» **Exercise instructions**
From the first line to the last, output the entries exactly.

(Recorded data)
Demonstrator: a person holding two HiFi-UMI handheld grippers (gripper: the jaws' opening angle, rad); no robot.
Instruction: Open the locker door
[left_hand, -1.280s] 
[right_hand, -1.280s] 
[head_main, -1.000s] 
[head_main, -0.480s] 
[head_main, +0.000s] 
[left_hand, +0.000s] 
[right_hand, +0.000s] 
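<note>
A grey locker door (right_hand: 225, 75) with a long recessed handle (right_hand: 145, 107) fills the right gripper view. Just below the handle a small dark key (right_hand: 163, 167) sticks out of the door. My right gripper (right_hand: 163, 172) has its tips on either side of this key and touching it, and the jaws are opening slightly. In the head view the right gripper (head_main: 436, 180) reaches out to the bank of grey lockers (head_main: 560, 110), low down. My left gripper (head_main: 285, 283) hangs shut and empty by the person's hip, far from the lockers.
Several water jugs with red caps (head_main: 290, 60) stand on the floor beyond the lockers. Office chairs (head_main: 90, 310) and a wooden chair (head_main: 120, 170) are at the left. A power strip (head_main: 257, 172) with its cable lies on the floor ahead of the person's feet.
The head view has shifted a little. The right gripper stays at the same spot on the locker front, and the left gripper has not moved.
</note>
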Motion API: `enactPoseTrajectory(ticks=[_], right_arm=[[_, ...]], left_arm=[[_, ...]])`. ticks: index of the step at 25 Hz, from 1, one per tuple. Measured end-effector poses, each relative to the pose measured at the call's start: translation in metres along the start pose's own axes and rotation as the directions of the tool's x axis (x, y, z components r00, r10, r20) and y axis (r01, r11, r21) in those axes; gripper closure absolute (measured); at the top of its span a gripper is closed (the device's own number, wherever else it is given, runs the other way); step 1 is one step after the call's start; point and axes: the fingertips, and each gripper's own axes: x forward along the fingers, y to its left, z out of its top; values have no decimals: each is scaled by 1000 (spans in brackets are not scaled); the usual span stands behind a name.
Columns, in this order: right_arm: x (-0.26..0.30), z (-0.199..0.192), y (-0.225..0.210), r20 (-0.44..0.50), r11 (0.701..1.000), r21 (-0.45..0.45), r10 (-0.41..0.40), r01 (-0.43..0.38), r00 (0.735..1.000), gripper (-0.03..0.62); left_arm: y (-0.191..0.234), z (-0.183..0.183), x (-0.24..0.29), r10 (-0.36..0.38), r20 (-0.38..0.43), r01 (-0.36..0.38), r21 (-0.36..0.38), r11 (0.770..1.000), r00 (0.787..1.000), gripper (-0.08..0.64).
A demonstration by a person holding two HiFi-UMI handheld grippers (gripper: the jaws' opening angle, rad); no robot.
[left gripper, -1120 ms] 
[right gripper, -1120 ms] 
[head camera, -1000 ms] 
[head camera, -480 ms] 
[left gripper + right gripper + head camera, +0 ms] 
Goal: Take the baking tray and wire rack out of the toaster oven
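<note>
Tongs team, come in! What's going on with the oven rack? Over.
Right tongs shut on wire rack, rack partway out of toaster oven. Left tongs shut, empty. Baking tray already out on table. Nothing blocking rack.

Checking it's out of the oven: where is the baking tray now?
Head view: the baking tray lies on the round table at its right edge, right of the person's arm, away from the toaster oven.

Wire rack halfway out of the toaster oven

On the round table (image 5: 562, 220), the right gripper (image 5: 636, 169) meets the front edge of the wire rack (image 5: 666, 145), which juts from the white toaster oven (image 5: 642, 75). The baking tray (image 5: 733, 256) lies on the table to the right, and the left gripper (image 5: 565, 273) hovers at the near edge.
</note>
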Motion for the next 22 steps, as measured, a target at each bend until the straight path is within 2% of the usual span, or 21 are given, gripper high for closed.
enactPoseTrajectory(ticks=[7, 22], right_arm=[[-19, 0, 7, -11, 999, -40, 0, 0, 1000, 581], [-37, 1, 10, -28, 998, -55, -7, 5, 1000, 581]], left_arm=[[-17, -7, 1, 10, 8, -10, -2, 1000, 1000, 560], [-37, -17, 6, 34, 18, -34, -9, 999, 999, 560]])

» **Exercise solution**
Demonstrator: a person holding two HiFi-UMI handheld grippers (gripper: the jaws' opening angle, rad); no robot.
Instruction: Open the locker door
[left_hand, -1.280s] 
[right_hand, -1.280s] 
[head_main, -1.000s] 
[head_main, -0.480s] 
[head_main, +0.000s] 
[left_hand, +0.000s] 
[right_hand, +0.000s] 
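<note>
A grey locker door (right_hand: 225, 75) with a long recessed handle (right_hand: 145, 107) fills the right gripper view. Just below the handle a small dark key (right_hand: 163, 167) sticks out of the door. My right gripper (right_hand: 163, 172) has its tips on either side of this key and touching it, and the jaws are opening slightly. In the head view the right gripper (head_main: 436, 180) reaches out to the bank of grey lockers (head_main: 560, 110), low down. My left gripper (head_main: 285, 283) hangs shut and empty by the person's hip, far from the lockers.
Several water jugs with red caps (head_main: 290, 60) stand on the floor beyond the lockers. Office chairs (head_main: 90, 310) and a wooden chair (head_main: 120, 170) are at the left. A power strip (head_main: 257, 172) with its cable lies on the floor ahead of the person's feet.
The head view has shifted a little. The right gripper stays at the same spot on the locker front, and the left gripper has not moved.
</note>
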Motion API: `enactPoseTrajectory(ticks=[_], right_arm=[[_, ...]], left_arm=[[_, ...]])`. ticks: index of the step at 25 Hz, from 1, one per tuple. Measured end-effector poses, each relative to the pose measured at the call's start: translation in metres along the start pose's own axes and rotation as the directions of the tool's x axis (x, y, z components r00, r10, r20) and y axis (r01, r11, r21) in those axes; gripper closure absolute (measured); at the top of its span a gripper is closed (the device's own number, wherever else it is given, runs the other way); step 1 is one step after the call's start; point and axes: the fingertips, and each gripper's own axes: x forward along the fingers, y to its left, z out of its top; values have no decimals: each is scaled by 1000 (spans in brackets are not scaled); the usual span stands behind a name.
Columns, in this order: right_arm: x (-0.26..0.30), z (-0.199..0.192), y (-0.225..0.210), r20 (-0.44..0.50), r11 (0.701..1.000), r21 (-0.45..0.45), r10 (-0.41..0.40), r01 (-0.43..0.38), r00 (0.735..1.000), gripper (-0.03..0.62); left_arm: y (-0.191..0.234), z (-0.183..0.183), x (-0.24..0.29), r10 (-0.36..0.38), r20 (-0.38..0.43), r01 (-0.36..0.38), r21 (-0.36..0.38), r11 (0.770..1.000), r00 (0.787..1.000), gripper (-0.08..0.64).
A demonstration by a person holding two HiFi-UMI handheld grippers (gripper: the jaws' opening angle, rad); no robot.
[left gripper, -1120 ms] 
[right gripper, -1120 ms] 
[head camera, -1000 ms] 
[head camera, -480 ms] 
[left gripper + right gripper + head camera, +0 ms] 
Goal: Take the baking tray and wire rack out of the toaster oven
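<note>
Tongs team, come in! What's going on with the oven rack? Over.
Right tongs shut on wire rack, rack partway out of toaster oven. Left tongs shut, empty. Baking tray already out on table. Nothing blocking rack.

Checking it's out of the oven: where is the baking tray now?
Head view: the baking tray lies on the round table at its right edge, right of the person's arm, away from the toaster oven.

Wire rack halfway out of the toaster oven

On the round table (image 5: 562, 220), the right gripper (image 5: 636, 169) meets the front edge of the wire rack (image 5: 666, 145), which juts from the white toaster oven (image 5: 642, 75). The baking tray (image 5: 733, 256) lies on the table to the right, and the left gripper (image 5: 565, 273) hovers at the near edge.
</note>
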Motion for the next 22 steps, as measured, a target at each bend until the straight path is within 2% of the usual span, or 21 are given, gripper high for closed.
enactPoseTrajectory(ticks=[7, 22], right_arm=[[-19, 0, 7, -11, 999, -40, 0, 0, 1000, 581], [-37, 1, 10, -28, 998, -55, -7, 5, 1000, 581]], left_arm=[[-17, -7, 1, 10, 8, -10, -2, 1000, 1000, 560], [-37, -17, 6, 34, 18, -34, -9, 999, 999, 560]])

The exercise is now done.